Our goals for treatment are lofty. When you examine trials of antidepressant medications, the most common primary outcome measure is treatment response, which is defined by a 50% reduction on a depression rating scale. But that leaves significant residual symptoms and, possibly, impairment in daily functioning. We want to get to remission, which is a PHQ-9 score of <5 or a Hamilton Depression Rating Scale (HAM-D) <7. The question is: how long do you treat somebody with 1 medication? How long, and at what dose ‒ until you either switch or add on?

I think of cognition and functioning as being separate entities that should be simultaneously assessed. The instruments that allow us to assess cognition are different from those that allow us to assess day-to-day functioning. The cognitive assessment tool that I would recommend in the primary care setting is the Montreal Cognitive Assessment (MoCA). This is a nonproprietary instrument with a 30-point scale that assesses the major domains of cognition more thoroughly than the Mini-Mental State Examination (MMSE). The MoCA tests executive functioning, visuospatial skills, memory, language, orientation and abstraction. The MoCA has a nice clock-drawing section, a trail-making test in which you connect letters to numbers in alternating sequences (a set-shifting test), and a visuospatial functioning test, among other sections (see figure).

Another patient self-report questionnaire specific to older adults is called the Geriatric Depression Scale (GDS). The GDS was developed by Jerome Yesavage, MD, at Stanford University. We know that some of the symptoms of depression in later life vary from what we see in younger adults. The GDS doesn’t factor in the neurovegetative symptoms of depression (eg, sleep, appetite, and energy) to the degree that other measures such as the HAM-D do, for these neurovegetative symptoms are commonly noted in older patients with substantial medical comorbidity. The GDS emphasizes the emotional and, very pertinent to this discussion, the cognitive symptoms of depression. So, it puts weight on things like hopelessness, helplessness, not wanting to live any more, distractibility, poor attention, and thinking that you are losing your memory — a syndrome that sometimes occurs in later life.

If someone scores very high on the GDS, has impairment on his or her MoCA, and is not functioning well, then you treat the depression and evaluate again after 1 month of treatment before making the leap to underlying Alzheimer’s disease.

It’s very hard to know what someone’s baseline underlying cognition is going to be while he or she is in the midst of a depressive episode. Regardless, the bottom line for our patients being treated for depression is that it is critically important to continue to evaluate and monitor cognitive functioning.

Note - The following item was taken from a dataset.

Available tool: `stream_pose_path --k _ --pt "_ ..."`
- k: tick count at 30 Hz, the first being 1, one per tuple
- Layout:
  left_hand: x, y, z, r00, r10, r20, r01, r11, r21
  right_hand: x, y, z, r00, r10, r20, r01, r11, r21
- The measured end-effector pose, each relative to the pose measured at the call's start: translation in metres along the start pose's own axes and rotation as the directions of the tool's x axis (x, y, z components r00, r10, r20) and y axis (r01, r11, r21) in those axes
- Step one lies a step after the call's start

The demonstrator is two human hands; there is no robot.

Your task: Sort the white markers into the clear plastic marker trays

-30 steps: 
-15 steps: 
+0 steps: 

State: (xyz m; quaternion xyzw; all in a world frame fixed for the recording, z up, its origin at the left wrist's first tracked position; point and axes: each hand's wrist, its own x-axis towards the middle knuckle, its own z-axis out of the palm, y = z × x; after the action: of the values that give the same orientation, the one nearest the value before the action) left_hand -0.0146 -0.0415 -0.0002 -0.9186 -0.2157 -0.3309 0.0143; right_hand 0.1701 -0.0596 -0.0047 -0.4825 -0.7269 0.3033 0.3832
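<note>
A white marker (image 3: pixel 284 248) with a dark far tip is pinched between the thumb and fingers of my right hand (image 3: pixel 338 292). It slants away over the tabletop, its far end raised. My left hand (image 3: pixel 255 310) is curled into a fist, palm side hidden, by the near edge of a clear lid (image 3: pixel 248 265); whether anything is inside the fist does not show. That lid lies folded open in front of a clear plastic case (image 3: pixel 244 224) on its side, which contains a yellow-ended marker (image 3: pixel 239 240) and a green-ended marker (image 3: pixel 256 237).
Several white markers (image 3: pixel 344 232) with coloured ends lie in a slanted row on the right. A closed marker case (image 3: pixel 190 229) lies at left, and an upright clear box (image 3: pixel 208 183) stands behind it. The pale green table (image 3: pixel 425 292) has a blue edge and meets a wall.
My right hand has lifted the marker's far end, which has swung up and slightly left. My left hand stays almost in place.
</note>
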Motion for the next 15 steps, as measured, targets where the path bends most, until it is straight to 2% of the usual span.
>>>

The MoCA has tests of executive functioning that do not exist in the MMSE. It also assesses attention, memory, orientation, and language. So, it’s a brief but comprehensive assessment that will objectively identify cognitive impairment in older adults with or without depression.

Functioning is assessed by the activities of daily living (ADL) and independent activities of daily living (IADL) measures. The IADL measure assesses functional abilities such as managing one’s own checkbook, driving, paying the bills, and going to the grocery store. The ADLs are the more basic daily living skills such as dressing, bathing, and grooming that become impaired in more severe cognitive syndromes like dementia. A neuropsychological evaluation will evaluate the domains of cognitive impairment in more depth and help to differentiate between dementia syndromes and depression.

Impaired cognitive functioning may be associated directly with impaired day-to-day functioning. A comprehensive assessment can help determine whether cognitive impairment, depression, or both are associated with the functional impairment noted. Take, for example, an individual who is not doing self-care, has reduced attention to hygiene, and is eating poorly. Do these problems stem from depression, dementia, or possibly, both? Teasing that out can be challenging to do and sometimes requires an empiric approach.